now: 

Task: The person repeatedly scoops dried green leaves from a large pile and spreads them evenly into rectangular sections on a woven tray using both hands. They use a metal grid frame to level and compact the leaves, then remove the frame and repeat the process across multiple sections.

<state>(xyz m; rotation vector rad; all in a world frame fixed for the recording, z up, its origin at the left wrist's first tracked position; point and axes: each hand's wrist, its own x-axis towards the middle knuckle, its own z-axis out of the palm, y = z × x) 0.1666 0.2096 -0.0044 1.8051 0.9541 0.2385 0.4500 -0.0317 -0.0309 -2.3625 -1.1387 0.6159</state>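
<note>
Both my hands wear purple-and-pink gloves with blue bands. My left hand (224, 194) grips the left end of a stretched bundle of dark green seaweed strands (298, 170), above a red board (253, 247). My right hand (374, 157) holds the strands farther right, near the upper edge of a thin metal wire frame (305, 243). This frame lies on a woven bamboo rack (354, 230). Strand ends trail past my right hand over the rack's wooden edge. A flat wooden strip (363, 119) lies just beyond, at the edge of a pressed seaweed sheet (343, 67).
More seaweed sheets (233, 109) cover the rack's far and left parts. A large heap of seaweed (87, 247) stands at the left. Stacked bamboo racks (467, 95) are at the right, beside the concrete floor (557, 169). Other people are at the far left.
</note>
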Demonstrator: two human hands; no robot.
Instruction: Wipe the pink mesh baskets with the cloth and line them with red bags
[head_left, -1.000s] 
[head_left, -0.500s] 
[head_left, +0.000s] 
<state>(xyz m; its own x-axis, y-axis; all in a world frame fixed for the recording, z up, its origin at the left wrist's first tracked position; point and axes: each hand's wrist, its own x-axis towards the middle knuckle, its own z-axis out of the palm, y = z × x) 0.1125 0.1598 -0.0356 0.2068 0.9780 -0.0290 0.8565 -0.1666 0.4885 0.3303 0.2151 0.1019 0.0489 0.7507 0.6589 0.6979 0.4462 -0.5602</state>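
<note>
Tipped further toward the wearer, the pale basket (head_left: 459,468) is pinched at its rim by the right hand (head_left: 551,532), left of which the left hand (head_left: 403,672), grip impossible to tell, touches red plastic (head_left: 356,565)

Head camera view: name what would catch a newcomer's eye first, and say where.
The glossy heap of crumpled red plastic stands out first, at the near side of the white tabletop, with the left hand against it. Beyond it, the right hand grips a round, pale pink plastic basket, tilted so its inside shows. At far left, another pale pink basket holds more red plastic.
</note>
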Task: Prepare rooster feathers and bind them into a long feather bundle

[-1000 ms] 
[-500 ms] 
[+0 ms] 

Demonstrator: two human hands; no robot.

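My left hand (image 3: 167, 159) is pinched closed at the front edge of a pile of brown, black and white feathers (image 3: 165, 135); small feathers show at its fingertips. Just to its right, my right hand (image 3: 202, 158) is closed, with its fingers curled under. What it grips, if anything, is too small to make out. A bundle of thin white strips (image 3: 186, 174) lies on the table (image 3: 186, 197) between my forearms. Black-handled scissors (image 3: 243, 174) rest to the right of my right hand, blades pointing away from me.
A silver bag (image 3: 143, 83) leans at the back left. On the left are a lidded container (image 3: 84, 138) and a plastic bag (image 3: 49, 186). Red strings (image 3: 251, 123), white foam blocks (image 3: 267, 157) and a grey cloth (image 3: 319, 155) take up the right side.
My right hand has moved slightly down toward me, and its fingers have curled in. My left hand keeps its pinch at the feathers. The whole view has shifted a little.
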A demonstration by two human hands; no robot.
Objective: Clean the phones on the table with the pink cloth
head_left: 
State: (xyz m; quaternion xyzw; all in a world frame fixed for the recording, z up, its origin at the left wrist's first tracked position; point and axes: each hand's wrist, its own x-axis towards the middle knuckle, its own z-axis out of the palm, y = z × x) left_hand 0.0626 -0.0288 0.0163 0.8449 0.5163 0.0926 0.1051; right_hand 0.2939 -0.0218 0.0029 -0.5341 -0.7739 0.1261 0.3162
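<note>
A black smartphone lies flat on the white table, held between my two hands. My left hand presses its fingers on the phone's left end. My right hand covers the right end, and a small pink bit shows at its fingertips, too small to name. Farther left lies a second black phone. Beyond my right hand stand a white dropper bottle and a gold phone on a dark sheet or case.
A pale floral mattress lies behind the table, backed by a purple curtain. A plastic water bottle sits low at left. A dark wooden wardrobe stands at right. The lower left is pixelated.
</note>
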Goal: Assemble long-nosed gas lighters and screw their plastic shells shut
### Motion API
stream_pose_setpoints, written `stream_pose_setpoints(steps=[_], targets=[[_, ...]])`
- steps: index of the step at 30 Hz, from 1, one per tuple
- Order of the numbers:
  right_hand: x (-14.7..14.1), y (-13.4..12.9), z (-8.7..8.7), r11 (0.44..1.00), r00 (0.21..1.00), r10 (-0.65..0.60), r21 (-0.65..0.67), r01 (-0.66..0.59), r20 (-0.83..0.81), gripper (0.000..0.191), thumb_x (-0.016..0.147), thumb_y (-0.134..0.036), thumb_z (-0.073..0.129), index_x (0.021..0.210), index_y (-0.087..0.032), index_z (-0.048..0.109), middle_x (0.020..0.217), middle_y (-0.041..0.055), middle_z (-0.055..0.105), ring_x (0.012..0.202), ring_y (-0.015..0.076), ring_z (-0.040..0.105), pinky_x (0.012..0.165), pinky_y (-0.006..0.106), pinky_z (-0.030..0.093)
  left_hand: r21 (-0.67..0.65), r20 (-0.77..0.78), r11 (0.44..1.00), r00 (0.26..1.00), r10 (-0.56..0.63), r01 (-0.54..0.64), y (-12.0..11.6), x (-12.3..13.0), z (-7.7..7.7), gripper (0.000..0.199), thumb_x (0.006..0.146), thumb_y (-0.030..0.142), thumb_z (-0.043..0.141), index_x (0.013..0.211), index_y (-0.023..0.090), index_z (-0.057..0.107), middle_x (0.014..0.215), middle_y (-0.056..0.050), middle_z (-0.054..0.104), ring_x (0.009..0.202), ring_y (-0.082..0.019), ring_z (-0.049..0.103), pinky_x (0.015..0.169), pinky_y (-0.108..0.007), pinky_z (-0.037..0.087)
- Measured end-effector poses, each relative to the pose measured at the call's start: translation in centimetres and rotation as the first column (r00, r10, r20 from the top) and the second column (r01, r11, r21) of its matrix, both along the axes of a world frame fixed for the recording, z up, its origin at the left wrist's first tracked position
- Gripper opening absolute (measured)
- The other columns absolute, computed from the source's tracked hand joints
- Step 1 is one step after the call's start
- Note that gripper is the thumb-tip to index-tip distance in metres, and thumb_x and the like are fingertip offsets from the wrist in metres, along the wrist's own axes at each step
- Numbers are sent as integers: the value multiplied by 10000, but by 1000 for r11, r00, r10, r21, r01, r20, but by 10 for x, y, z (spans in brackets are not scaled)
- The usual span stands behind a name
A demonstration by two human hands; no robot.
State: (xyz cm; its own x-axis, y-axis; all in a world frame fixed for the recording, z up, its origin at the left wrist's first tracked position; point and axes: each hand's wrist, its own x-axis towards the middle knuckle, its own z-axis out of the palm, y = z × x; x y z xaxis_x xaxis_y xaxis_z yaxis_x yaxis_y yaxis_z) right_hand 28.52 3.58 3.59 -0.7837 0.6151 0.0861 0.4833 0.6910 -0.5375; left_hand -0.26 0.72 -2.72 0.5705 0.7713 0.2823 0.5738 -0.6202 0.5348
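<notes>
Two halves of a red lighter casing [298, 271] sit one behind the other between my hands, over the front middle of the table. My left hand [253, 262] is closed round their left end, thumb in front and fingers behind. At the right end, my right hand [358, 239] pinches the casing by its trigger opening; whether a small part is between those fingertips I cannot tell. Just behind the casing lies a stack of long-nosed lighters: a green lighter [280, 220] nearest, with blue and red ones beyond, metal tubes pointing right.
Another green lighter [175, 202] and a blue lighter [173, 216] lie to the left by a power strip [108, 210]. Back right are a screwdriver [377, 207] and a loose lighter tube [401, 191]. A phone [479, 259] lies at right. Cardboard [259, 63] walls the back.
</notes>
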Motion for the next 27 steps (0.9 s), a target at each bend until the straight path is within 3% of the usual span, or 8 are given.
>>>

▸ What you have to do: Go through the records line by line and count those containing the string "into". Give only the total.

▸ Solution to this problem: 2